_WHAT NEEDS TO BE DONE_
What is needed is an exact copy of the whole listing below, with no pictures.
--*--
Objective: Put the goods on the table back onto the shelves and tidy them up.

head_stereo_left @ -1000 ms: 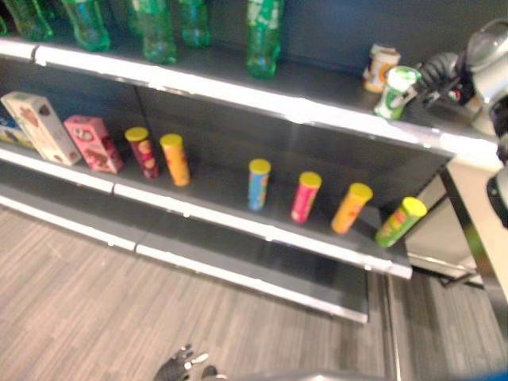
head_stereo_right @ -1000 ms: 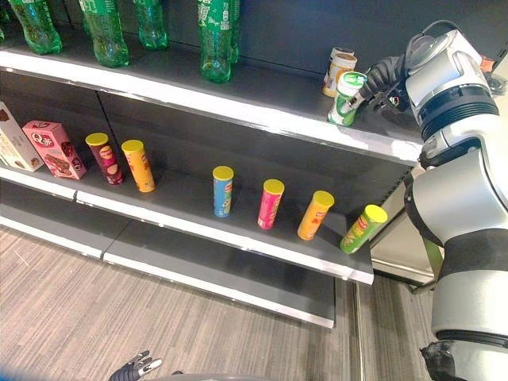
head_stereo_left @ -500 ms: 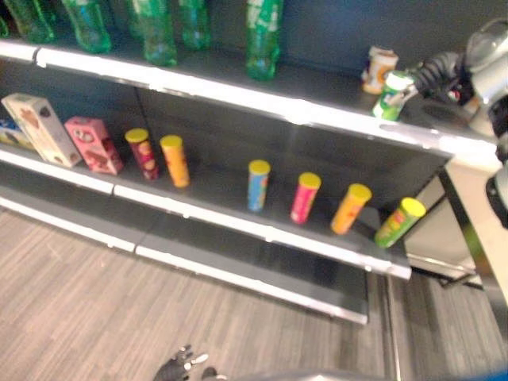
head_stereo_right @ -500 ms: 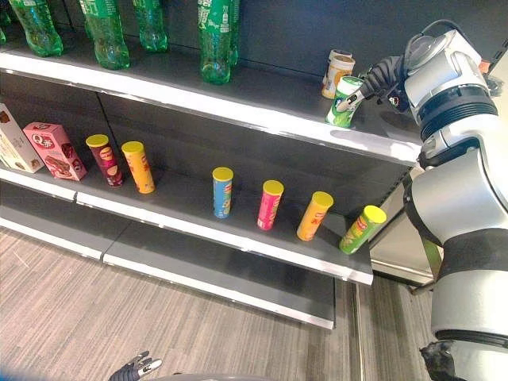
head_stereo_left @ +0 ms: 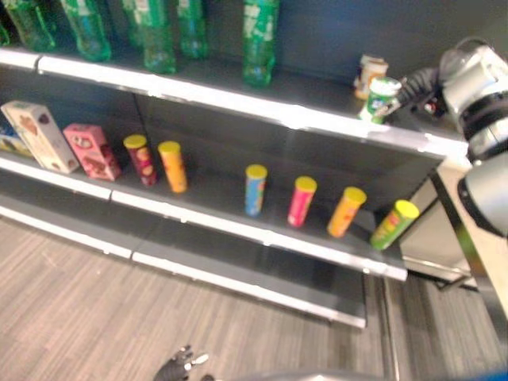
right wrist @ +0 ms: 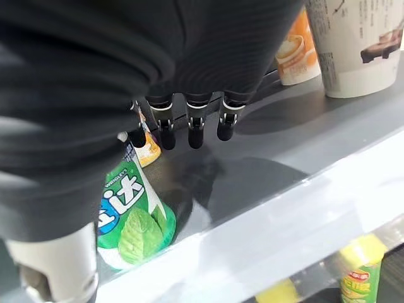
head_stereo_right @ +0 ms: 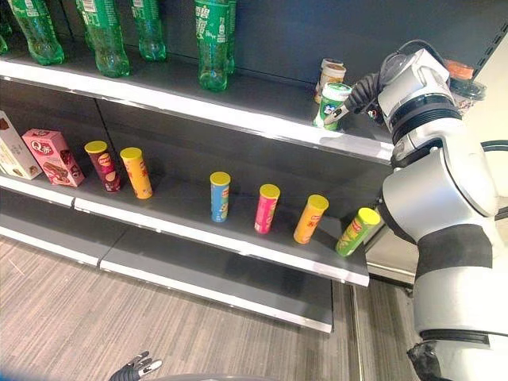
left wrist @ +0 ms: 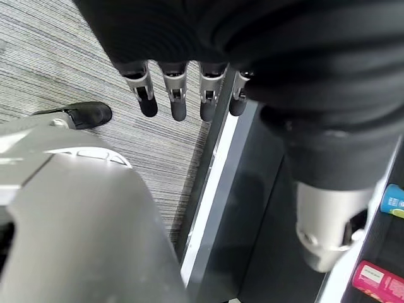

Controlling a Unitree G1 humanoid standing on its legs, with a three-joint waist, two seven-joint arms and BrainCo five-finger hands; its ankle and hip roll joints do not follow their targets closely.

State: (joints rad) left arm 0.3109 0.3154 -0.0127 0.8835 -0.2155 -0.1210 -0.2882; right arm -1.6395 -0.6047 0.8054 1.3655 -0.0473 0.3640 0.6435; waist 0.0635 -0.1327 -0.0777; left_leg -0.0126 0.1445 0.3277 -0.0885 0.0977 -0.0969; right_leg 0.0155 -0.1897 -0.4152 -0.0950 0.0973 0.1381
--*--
_FINAL ANSWER_
Objective: Put the goods on the table back onto the shelves and tidy them up.

head_stereo_left @ -1000 ms: 
head_stereo_right @ -1000 ms: 
head_stereo_left @ -500 ms: 
head_stereo_right @ -500 ms: 
head_stereo_left @ +0 ms: 
right wrist @ +0 ms: 
head_stereo_right @ +0 ms: 
left wrist @ +0 ms: 

Controlling a Unitree G1 humanoid standing on its legs, with a three-joint waist, two seven-joint arms and BrainCo five-finger hands; its ankle and hip roll joints do not follow their targets closely.

State: (joints rad) left arm 0.3109 0.3154 -0.0127 0.8835 -0.2155 -0.1210 -0.2882; right arm -1.6395 -0.6047 0.8054 1.3655 -0.0473 0.3640 0.6435; waist 0.0635 -0.1327 -0.0777; left_leg -0.0126 0.1445 0.3277 -0.0885 0.0977 -0.0969; right_leg 0.0155 -0.1897 -0.4152 -0.0950 0.0973 0.1381

Nothing further is required by the exercise.